## Problem
Keep only the lines from the start of the data through the line containing "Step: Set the", and output them exactly.

(Extracted records)

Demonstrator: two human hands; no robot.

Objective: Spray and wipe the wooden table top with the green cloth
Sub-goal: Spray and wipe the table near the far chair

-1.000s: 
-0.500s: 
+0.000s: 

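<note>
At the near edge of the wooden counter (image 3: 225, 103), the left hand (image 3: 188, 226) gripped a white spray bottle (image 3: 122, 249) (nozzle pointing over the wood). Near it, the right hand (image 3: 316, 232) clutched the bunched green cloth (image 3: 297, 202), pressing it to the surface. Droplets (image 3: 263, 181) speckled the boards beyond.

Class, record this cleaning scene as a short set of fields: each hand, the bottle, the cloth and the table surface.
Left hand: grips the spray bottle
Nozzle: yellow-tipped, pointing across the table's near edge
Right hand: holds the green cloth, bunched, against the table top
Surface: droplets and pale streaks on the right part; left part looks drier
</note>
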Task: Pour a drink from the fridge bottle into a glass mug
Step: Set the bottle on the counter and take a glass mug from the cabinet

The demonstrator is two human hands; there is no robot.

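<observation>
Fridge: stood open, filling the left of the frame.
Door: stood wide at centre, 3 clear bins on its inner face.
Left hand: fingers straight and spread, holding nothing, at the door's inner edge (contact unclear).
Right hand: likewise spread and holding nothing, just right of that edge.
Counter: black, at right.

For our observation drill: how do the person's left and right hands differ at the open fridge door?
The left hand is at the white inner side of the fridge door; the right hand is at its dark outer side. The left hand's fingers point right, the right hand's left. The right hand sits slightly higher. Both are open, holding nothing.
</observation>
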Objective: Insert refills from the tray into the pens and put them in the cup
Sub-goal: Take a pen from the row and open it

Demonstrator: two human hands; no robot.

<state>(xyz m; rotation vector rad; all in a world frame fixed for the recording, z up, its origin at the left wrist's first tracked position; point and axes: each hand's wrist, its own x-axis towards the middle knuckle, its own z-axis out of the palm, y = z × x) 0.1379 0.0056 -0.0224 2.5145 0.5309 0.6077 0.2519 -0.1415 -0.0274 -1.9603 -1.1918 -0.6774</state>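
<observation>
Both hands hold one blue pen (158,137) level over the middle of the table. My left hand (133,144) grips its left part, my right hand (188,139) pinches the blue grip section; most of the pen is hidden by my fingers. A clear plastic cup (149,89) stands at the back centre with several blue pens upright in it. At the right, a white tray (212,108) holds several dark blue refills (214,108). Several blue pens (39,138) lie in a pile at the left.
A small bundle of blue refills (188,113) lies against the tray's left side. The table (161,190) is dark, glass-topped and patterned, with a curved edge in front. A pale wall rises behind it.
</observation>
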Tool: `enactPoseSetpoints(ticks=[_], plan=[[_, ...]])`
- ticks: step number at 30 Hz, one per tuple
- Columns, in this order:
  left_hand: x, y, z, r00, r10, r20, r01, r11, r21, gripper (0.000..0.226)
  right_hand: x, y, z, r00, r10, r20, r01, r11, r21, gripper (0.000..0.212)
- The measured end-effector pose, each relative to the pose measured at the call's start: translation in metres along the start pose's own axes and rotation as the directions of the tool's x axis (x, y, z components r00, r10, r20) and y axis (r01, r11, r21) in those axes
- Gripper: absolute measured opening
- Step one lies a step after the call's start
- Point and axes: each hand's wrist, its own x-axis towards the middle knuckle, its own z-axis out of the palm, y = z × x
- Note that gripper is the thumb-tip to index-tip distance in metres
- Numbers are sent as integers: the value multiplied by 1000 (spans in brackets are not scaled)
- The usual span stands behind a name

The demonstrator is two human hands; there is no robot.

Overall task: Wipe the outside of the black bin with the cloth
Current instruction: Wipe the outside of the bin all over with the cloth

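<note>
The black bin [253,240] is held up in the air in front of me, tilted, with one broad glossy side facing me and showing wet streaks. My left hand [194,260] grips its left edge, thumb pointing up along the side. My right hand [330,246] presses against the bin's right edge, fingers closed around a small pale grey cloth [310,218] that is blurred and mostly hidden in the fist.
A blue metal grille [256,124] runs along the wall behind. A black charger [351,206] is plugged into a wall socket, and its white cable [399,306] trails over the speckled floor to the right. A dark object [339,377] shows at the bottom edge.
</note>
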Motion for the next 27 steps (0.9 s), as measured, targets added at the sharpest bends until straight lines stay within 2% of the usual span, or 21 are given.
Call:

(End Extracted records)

## The completed task
Demonstrator: two human hands; no robot.

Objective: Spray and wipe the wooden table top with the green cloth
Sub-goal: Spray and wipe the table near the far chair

-1.000s: 
-0.500s: 
+0.000s: 

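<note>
At the near edge of the wooden counter (image 3: 225, 103), the left hand (image 3: 188, 226) gripped a white spray bottle (image 3: 122, 249) (nozzle pointing over the wood). Near it, the right hand (image 3: 316, 232) clutched the bunched green cloth (image 3: 297, 202), pressing it to the surface. Droplets (image 3: 263, 181) speckled the boards beyond.

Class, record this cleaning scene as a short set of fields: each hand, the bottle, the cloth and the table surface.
Left hand: grips the spray bottle
Nozzle: yellow-tipped, pointing across the table's near edge
Right hand: holds the green cloth, bunched, against the table top
Surface: droplets and pale streaks on the right part; left part looks drier
</note>
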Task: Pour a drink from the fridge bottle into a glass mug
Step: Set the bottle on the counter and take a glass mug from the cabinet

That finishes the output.